Although a full-length apoB was produced in the cells, no detectable amount was secreted into the medium. This may be due to lack of machinery in endothelial cells for lipoprotein assembly and secretion. Immunoblot analysis of total microsomes isolated from and human and bovine endothelial cells showed no detectable microsomal triglyceride transfer protein, a necessary component in the secretion of apoB lipoproteins by liver and intestine (35). Thus lipoprotein production does not appear to be the purpose of apoB production by endothelial cells. This may be the reason why oleic acid had no effect on the production of endothelial apoB.

HepG2 cells secrete a smaller, 85-kDa apoB proteolytic fragment (19). Other proteolytic fragments, including one that is approximately 116 kDa, are also found in these cells. These proteins, however, are less abundant than the 85-kDa protein. Differences either in the apoB (bovine versus human) or in cells (HepG2 versus endothelial) might be responsible for the generation of different size apoB fragments. In this regard, a recent study reported that human endothelial cells contain both 116- and 85-kDa LPL-binding proteins (36). Thus, it is possible that human and bovine endothelial cells process apoB differently.

In our experiments mAb47, but not polyclonal antibodies, precipitated full-length apoB. The same polyclonal antibodies, however, precipitated full-length apoB from HepG2 cells (not shown). This may be a reason why no full-length apoB was precipitated in our 16-h labeling experiments (Fig. 2B). The inability of the polyclonal antibody to precipitate bovine full-length apoB could be because the polyclonal antibodies contain subspecies of antibodies that recognize several epitopes in the human apoB that may not have been conserved in the bovine apoB. In addition, the 116-kDa protein could have competed for those epitopes in the amino-terminal region of apoB that are conserved, making the polyclonal antibodies less likely to work well in immunoprecipitating bovine full-length apoB.

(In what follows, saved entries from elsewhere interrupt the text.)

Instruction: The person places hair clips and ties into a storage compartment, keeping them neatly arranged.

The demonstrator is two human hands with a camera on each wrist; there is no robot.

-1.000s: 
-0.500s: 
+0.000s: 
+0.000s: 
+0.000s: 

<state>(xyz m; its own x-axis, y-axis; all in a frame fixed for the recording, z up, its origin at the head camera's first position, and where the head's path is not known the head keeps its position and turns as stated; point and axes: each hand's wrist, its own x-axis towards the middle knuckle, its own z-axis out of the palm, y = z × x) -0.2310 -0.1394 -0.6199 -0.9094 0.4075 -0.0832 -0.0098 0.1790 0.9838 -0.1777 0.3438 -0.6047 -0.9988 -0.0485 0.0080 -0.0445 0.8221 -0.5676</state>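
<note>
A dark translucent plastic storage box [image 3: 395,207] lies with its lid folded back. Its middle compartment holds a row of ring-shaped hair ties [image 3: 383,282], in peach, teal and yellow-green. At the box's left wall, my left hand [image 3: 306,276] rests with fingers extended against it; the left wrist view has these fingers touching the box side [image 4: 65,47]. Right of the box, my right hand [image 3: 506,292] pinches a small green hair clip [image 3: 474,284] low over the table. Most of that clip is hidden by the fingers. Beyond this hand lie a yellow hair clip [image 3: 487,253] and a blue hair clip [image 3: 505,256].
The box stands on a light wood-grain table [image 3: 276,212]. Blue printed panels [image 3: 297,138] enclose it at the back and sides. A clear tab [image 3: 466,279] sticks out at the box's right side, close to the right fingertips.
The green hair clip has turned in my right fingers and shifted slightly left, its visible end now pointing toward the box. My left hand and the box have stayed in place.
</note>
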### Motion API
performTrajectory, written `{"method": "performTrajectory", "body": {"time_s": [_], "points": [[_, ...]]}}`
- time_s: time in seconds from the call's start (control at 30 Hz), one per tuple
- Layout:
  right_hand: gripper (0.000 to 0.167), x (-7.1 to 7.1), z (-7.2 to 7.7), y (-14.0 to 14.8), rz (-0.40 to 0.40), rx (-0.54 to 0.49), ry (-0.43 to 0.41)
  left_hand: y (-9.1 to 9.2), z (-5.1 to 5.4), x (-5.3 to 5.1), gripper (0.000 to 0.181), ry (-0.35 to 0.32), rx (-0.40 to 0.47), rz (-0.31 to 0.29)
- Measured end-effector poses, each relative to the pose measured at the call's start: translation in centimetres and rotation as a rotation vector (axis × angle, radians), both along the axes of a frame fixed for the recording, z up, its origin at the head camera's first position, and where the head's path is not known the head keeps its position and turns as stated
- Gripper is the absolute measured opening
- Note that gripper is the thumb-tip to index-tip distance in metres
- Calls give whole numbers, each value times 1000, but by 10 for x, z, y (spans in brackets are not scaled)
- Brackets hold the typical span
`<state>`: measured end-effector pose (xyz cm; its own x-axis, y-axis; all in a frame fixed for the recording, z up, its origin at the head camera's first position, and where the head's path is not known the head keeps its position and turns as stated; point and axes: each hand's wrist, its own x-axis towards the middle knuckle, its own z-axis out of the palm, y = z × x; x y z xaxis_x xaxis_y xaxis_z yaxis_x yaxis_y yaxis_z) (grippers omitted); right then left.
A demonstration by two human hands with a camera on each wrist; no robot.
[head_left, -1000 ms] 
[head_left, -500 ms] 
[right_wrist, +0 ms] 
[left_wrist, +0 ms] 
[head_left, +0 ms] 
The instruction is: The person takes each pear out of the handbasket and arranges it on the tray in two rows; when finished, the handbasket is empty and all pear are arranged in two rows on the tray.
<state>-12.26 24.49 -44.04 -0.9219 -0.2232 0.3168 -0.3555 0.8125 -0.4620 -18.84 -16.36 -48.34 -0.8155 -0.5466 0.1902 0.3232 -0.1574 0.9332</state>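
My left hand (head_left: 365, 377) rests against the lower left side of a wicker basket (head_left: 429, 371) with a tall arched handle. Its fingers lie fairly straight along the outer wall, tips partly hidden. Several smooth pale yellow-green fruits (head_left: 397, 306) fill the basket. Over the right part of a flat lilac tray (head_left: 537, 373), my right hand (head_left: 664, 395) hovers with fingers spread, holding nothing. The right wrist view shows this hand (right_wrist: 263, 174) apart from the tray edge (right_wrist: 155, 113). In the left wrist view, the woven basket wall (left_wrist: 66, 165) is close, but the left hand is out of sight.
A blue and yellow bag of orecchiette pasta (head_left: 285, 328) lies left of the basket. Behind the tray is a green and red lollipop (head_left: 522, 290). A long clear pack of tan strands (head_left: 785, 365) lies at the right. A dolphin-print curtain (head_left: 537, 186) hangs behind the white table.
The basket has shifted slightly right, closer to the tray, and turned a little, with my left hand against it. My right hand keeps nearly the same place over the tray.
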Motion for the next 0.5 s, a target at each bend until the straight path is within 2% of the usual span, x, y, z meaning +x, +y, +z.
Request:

The 116-kDa protein was released from the cells by treatment with heparin. This suggests that the protein is on the cell surface and, therefore, able to interact with LPL. Moreover, it suggests that this apoB fragment is either associated with proteoglycans or is attached to the cells via an ionic interaction. Some 116-kDa protein was not heparin-releasable. This could occur if the carboxyl end of the molecule is relatively hydrophobic and inserted into the membrane. Alternatively, the heparin treatment might have been only partially effective in removing the cell surface 116-kDa protein, or the non-heparin-sensitive 116-kDa protein may be intracellular.

Based on our observations, several models for LPL association with the endothelial cell surface can be proposed (Fig. 5). LPL can either directly interact with cell surface HSPG (model 1) or a cell surface amino-terminal fragment of apoB (models 2 and 3). Alternatively, LPL can bind to both HSPG and apoB protein (models 4 and 5). We predict and have shown (Ref. 37) that this double attachment enhances the stability of the LPL association with cells. LPL association with the endothelial cell surface is in constant competition with other heparin-binding proteins. Hence, a cooperative binding involving both HSPG and a 116-kDa apoB fragment could improve LPL's chances of staying on the surface and hydrolyzing lipoprotein-triglyceride in the most efficient way.